Try it
Below are lines of data, and only some are wanted. Please repeat exactly those from the line that has "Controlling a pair" through the line that has "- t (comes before".

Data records

====================

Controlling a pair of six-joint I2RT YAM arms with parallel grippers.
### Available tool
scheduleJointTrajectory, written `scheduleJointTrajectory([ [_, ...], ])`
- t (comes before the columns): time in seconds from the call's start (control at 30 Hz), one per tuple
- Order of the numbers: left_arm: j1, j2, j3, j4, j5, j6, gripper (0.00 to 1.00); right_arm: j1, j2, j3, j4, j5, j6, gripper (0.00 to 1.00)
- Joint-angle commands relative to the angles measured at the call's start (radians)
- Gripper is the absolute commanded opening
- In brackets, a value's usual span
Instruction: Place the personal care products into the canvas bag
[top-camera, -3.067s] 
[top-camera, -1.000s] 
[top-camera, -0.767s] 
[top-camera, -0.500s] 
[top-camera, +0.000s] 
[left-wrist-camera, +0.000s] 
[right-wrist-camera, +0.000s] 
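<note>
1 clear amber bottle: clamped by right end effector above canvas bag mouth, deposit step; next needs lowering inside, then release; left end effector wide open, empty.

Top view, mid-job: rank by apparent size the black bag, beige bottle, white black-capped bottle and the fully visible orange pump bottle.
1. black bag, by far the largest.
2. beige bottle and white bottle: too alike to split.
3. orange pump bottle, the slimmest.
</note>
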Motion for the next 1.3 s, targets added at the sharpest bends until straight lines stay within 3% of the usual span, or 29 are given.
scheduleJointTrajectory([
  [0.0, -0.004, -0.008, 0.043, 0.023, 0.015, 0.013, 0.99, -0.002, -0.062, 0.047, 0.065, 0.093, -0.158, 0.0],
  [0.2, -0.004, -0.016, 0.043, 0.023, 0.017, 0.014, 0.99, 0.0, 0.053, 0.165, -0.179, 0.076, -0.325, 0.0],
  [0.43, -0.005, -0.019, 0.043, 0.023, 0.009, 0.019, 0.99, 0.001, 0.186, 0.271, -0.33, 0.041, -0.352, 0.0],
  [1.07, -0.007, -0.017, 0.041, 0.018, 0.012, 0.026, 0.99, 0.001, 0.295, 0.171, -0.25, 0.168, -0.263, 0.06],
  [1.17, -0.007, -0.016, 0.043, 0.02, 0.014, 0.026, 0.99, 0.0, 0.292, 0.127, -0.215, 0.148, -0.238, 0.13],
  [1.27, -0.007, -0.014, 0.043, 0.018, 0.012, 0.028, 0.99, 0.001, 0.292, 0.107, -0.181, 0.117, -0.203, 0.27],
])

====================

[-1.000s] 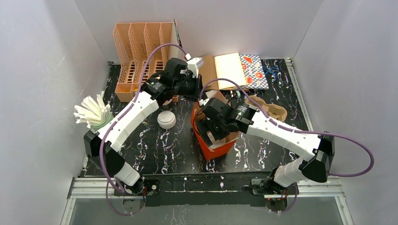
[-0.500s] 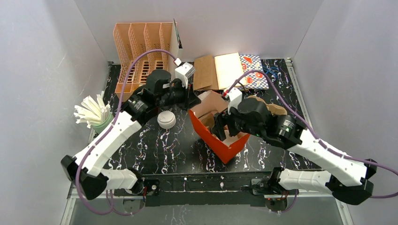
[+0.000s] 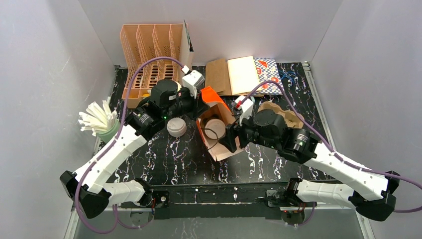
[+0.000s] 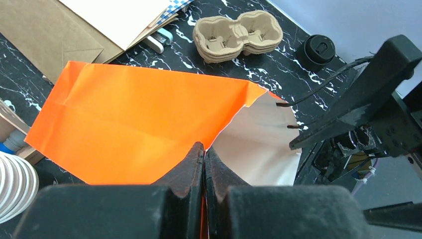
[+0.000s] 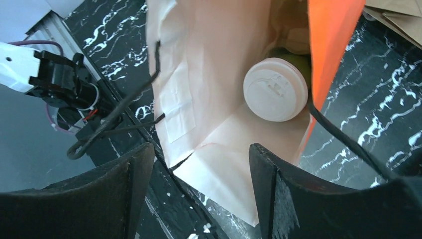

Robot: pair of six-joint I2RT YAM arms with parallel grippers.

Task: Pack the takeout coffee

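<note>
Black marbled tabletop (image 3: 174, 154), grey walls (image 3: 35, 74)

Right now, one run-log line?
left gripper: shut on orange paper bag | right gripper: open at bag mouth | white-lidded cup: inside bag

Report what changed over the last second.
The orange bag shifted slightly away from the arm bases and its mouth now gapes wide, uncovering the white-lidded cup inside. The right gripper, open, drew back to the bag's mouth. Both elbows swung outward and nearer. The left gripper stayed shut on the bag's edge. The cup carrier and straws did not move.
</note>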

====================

Answer below
Controlling a pair of six-joint I2RT YAM arms with parallel grippers.
### Available tool
scheduleJointTrajectory, written `scheduleJointTrajectory([ [_, ...], ])`
- t (comes before the columns): time in seconds from the call's start (control at 30 Hz), one per tuple

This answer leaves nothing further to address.